• [Provided records]
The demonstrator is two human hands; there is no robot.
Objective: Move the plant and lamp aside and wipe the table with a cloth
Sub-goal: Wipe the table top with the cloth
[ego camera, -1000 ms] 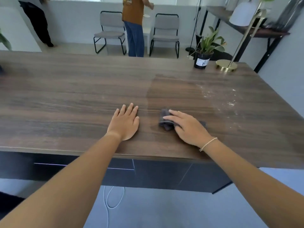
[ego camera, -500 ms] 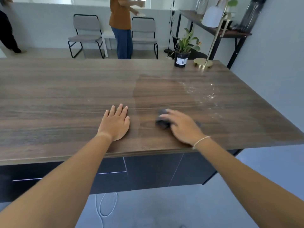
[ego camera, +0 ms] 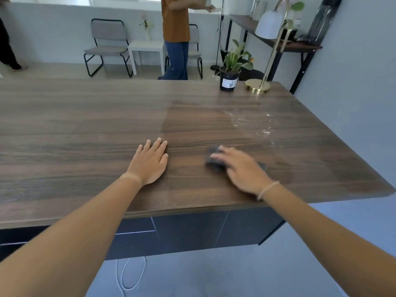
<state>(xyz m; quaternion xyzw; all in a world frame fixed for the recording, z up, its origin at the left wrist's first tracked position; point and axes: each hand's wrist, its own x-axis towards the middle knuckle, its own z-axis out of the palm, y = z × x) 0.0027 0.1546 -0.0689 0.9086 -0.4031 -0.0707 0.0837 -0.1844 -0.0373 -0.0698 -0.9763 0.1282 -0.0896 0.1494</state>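
Observation:
My right hand (ego camera: 242, 170) presses flat on a dark grey cloth (ego camera: 213, 158) near the front edge of the wooden table (ego camera: 85, 125); most of the cloth is hidden under the palm. My left hand (ego camera: 150, 161) lies flat on the tabletop, fingers spread, holding nothing. A potted plant (ego camera: 230, 77) in a black pot stands at the far right of the table. Beside it on the right is a brass lamp (ego camera: 258, 87) with a white shade. A darker damp patch and white specks (ego camera: 252, 123) mark the right half of the table.
A person in an orange shirt (ego camera: 175, 37) stands beyond the table's far edge. Two grey chairs (ego camera: 107, 46) and a small white side table (ego camera: 147, 50) are behind. A dark shelf (ego camera: 278, 41) runs along the right wall. A white cable (ego camera: 128, 273) lies on the floor.
My right hand has slid the cloth slightly to the right along the front of the table. My view has shifted, so the plant and lamp sit differently in frame. My left hand stays flat.

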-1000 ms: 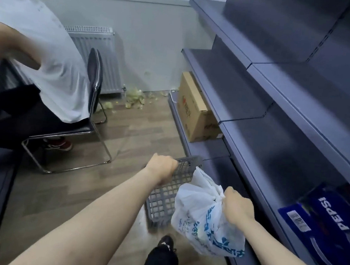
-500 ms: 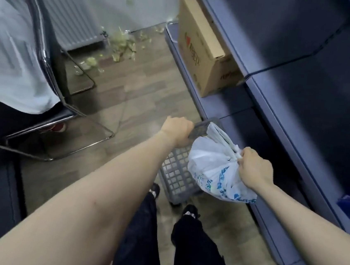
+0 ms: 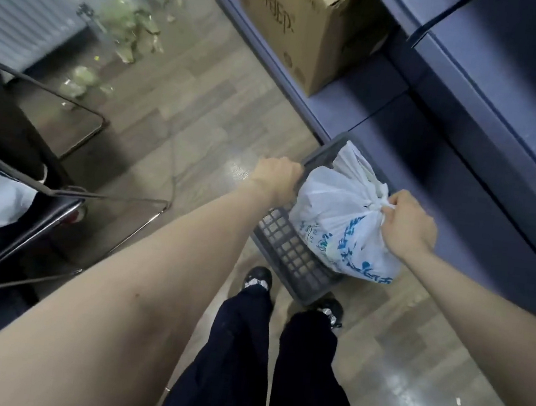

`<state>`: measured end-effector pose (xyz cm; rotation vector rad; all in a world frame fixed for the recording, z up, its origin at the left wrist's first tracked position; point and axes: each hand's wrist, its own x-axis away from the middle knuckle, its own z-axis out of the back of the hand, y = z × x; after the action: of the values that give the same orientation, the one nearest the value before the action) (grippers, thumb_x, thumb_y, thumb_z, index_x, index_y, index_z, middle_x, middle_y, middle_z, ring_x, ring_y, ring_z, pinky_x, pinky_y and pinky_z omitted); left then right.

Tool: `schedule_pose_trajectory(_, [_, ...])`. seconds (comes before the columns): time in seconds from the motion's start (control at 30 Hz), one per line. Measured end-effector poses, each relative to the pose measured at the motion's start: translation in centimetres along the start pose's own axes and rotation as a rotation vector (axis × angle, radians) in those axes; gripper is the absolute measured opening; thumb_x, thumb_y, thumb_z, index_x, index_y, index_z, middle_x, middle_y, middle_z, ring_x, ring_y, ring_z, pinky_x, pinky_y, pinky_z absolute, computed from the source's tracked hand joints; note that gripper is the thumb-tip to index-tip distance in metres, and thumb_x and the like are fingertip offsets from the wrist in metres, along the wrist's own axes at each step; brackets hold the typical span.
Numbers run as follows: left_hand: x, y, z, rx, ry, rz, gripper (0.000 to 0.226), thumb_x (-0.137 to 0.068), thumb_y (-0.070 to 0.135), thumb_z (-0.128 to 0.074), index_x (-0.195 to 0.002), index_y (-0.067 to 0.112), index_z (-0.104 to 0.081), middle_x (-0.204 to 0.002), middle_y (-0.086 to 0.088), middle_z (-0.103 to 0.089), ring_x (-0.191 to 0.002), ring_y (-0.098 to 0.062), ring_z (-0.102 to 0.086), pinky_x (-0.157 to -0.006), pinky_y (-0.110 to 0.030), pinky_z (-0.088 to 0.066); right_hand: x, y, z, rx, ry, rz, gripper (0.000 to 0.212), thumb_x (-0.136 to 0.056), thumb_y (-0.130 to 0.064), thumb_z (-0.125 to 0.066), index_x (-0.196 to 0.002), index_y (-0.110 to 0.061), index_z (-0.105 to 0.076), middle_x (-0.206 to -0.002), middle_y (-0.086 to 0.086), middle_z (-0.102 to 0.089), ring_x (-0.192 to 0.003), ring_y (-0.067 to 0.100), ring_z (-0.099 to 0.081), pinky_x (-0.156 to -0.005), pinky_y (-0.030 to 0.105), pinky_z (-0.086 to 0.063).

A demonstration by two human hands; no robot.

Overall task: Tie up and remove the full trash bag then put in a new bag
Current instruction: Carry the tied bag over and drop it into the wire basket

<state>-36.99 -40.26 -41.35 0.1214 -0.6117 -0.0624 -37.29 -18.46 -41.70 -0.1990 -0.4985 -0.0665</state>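
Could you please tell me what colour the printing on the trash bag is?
Blue, on the white trash bag; head view.

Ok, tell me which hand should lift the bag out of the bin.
Right. The right hand already grips the bag at its knot, while the left hand holds the bin rim.

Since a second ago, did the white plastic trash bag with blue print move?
Cannot tell: the camera tilted. The white plastic trash bag with blue print remains at the grey lattice bin, held by the right hand.

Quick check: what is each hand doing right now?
Left hand: grips the rim of the grey basket.
Right hand: pinches the knotted top of the white trash bag.
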Motion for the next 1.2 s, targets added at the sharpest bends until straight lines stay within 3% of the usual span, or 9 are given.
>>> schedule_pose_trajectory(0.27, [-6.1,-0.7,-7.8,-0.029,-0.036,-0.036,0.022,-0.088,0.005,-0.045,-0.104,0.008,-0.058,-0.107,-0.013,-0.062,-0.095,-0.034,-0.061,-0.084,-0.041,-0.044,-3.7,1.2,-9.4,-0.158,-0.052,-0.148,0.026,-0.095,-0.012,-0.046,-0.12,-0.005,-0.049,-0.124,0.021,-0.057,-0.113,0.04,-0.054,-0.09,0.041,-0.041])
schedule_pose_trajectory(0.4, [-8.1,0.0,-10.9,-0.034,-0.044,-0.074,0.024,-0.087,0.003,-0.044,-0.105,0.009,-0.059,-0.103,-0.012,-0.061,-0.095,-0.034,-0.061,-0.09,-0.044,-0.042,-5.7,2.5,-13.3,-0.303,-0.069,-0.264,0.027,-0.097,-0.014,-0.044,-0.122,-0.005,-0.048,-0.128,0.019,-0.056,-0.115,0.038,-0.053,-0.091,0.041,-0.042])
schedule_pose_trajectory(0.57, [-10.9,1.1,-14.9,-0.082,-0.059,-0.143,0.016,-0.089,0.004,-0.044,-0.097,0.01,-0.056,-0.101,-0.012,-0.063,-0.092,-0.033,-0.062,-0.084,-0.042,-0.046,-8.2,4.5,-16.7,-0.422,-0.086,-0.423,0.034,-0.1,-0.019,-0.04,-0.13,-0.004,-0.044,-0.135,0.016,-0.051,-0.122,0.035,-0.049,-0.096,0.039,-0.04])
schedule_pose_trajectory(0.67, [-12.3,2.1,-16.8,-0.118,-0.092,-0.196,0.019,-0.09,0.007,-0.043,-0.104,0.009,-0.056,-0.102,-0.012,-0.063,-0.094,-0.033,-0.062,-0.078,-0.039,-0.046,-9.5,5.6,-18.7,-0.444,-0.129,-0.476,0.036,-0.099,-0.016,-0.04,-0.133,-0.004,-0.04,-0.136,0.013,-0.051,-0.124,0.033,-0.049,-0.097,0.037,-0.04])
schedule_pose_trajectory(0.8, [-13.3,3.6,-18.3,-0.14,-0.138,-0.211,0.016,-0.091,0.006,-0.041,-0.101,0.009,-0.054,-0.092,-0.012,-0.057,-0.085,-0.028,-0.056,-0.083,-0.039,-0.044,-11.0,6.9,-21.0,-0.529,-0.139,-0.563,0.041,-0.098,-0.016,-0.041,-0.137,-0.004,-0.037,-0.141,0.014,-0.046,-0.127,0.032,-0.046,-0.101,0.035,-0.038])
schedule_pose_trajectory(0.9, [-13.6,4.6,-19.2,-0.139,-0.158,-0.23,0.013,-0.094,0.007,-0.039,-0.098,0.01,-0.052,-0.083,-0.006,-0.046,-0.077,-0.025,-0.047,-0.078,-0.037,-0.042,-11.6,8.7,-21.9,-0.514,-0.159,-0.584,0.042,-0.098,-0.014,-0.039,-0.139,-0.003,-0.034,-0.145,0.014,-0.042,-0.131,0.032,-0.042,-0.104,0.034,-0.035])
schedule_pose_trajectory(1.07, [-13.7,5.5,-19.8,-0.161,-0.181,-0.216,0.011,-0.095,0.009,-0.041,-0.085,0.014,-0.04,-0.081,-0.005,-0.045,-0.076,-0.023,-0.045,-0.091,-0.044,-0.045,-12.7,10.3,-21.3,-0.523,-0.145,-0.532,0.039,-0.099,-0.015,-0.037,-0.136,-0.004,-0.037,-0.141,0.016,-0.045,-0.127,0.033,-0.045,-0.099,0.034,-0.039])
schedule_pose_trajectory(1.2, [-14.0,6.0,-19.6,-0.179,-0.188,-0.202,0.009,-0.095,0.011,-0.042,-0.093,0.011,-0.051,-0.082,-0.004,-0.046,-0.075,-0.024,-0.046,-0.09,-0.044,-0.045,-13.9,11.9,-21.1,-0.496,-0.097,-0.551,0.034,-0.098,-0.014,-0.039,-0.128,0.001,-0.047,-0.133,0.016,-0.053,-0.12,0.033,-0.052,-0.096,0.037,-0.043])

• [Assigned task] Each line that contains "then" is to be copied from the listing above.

• [Expected answer]
`<state>`: measured end-effector pose (xyz cm; rotation vector rad; all in a world frame fixed for the recording, z up, its origin at the left wrist's first tracked position; point and axes: each hand's wrist, its own x-axis away from the middle knuckle, its own z-axis out of the back of the hand, y = z × x; after the action: of the values that give the same orientation, the one nearest the value before the action) (grippers, thumb_x, thumb_y, thumb_z, index_x, index_y, index_z, middle_x, middle_y, middle_z, ring_x, ring_y, ring_z, pinky_x, pinky_y and pinky_z omitted); left then right.
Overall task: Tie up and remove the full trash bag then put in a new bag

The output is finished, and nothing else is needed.